WHAT THE TASK ASKS: Each line that holds the word "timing" counts once; give the total for the records below and nothing else.

INFORMATION START

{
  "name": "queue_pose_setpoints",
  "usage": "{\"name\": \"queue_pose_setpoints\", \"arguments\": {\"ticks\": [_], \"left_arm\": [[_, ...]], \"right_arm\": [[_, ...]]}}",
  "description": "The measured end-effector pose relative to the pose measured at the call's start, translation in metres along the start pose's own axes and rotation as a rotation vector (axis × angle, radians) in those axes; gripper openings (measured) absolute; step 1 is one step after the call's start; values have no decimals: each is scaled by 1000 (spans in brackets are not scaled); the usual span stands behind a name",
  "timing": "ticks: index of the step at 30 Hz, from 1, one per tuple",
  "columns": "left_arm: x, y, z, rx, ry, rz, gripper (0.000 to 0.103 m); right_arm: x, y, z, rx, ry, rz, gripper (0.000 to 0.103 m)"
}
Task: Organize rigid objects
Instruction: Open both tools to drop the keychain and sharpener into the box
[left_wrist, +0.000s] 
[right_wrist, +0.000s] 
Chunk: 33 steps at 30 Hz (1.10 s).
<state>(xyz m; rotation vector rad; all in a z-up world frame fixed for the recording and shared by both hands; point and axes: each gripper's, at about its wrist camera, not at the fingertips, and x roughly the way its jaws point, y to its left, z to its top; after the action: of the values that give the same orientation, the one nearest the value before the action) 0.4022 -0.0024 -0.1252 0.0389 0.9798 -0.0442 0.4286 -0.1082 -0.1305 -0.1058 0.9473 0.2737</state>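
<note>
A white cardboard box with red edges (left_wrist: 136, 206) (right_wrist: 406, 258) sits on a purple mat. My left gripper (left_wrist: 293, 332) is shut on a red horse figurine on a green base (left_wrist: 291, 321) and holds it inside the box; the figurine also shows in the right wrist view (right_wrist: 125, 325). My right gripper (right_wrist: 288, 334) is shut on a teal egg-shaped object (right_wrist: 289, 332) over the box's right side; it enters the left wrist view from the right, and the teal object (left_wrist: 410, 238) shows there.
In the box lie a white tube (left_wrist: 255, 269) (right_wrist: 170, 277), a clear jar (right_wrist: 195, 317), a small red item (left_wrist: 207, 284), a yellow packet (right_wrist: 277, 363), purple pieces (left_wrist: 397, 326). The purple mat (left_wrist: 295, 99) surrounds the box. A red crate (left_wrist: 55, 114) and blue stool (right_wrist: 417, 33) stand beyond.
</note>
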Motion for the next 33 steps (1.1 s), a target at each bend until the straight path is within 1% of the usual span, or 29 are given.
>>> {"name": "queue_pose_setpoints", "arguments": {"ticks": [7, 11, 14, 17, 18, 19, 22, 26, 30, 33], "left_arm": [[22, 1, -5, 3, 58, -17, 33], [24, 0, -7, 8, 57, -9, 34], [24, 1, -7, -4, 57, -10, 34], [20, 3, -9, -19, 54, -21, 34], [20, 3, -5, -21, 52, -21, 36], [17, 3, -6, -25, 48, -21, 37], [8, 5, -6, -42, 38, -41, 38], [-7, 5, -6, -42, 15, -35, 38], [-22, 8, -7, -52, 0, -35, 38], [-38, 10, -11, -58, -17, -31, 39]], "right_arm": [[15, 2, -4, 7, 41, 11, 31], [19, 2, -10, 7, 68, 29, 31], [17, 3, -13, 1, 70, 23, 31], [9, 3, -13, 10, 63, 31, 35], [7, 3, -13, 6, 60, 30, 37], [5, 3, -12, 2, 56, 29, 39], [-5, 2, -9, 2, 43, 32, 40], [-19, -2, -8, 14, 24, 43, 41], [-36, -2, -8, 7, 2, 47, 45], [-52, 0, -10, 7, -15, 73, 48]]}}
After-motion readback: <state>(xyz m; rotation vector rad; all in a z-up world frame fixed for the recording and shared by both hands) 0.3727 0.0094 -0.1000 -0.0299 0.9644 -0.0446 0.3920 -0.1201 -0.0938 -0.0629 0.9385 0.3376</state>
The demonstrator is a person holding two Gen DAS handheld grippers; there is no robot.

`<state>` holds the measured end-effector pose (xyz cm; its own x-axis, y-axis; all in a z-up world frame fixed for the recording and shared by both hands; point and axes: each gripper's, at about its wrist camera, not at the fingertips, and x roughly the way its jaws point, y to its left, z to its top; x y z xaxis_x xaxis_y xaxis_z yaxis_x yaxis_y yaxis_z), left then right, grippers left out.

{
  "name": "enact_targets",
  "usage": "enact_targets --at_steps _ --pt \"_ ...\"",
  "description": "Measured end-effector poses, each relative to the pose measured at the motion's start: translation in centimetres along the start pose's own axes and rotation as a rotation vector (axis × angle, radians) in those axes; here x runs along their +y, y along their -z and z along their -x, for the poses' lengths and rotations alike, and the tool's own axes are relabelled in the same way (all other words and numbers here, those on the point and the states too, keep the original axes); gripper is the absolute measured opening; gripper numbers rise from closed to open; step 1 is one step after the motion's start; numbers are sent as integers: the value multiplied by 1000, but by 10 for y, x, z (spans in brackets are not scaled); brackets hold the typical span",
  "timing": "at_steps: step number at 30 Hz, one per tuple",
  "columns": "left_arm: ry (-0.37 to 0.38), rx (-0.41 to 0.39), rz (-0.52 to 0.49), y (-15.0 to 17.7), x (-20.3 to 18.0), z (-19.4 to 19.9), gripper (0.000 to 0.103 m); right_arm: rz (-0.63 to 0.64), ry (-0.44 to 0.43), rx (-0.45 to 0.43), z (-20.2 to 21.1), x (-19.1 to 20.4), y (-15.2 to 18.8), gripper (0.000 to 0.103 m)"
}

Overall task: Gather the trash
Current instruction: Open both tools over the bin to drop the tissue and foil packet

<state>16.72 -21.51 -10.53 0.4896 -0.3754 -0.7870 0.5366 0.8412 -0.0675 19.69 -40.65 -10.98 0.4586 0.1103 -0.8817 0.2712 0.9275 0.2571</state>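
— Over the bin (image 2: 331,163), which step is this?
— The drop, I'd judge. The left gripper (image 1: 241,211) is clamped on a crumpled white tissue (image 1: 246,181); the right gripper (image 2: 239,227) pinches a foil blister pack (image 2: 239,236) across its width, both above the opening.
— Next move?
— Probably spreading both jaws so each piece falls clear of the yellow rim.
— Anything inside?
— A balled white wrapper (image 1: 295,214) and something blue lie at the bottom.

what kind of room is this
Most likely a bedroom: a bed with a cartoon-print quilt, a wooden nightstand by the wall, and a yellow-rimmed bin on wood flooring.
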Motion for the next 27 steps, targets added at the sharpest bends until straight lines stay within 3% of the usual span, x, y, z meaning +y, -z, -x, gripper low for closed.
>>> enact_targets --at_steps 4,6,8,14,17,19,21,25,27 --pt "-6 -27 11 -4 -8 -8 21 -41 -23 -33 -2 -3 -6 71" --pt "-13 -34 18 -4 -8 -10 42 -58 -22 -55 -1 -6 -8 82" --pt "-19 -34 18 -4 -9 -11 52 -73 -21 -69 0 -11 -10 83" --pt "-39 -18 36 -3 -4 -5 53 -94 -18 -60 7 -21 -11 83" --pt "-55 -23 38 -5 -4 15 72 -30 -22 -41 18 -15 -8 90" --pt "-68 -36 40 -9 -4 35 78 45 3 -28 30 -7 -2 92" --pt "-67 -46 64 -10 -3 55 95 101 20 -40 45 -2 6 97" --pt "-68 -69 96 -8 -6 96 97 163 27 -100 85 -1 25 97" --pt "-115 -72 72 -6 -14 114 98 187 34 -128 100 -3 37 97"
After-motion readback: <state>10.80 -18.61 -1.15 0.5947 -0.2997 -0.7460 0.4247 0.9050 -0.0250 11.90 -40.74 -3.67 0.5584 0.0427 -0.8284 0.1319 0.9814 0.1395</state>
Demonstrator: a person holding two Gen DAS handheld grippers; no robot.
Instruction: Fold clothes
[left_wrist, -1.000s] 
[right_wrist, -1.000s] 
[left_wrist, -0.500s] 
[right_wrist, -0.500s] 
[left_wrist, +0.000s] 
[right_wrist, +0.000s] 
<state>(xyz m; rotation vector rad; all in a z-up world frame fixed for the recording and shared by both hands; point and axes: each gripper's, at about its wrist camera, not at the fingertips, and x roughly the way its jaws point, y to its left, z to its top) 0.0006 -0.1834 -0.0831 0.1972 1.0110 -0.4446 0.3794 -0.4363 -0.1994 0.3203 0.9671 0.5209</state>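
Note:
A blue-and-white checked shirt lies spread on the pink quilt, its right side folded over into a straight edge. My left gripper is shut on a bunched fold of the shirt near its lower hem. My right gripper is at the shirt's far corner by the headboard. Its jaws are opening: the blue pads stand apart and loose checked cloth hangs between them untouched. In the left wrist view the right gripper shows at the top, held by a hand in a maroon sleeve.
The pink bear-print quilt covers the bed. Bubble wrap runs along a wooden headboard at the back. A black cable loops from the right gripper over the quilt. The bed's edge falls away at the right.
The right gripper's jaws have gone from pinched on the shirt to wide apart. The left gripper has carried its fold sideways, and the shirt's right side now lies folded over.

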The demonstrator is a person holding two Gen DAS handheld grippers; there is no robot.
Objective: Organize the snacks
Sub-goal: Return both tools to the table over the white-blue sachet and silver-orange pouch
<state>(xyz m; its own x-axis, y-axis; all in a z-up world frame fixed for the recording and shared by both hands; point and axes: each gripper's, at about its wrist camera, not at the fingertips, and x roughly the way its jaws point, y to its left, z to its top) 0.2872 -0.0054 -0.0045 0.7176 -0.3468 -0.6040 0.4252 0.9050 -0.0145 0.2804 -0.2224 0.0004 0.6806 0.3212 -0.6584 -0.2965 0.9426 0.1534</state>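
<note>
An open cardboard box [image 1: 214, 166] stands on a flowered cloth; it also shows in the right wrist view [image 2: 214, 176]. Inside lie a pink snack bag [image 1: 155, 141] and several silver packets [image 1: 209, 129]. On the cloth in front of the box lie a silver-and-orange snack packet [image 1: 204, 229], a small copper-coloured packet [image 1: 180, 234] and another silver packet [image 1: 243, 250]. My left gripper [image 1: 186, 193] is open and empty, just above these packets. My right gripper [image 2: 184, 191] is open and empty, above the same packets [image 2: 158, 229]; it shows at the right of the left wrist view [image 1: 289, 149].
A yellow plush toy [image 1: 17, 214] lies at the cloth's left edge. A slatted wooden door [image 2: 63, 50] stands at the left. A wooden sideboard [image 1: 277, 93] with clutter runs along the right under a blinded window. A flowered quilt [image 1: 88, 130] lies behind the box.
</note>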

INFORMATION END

SOLUTION TO THIS TASK: 2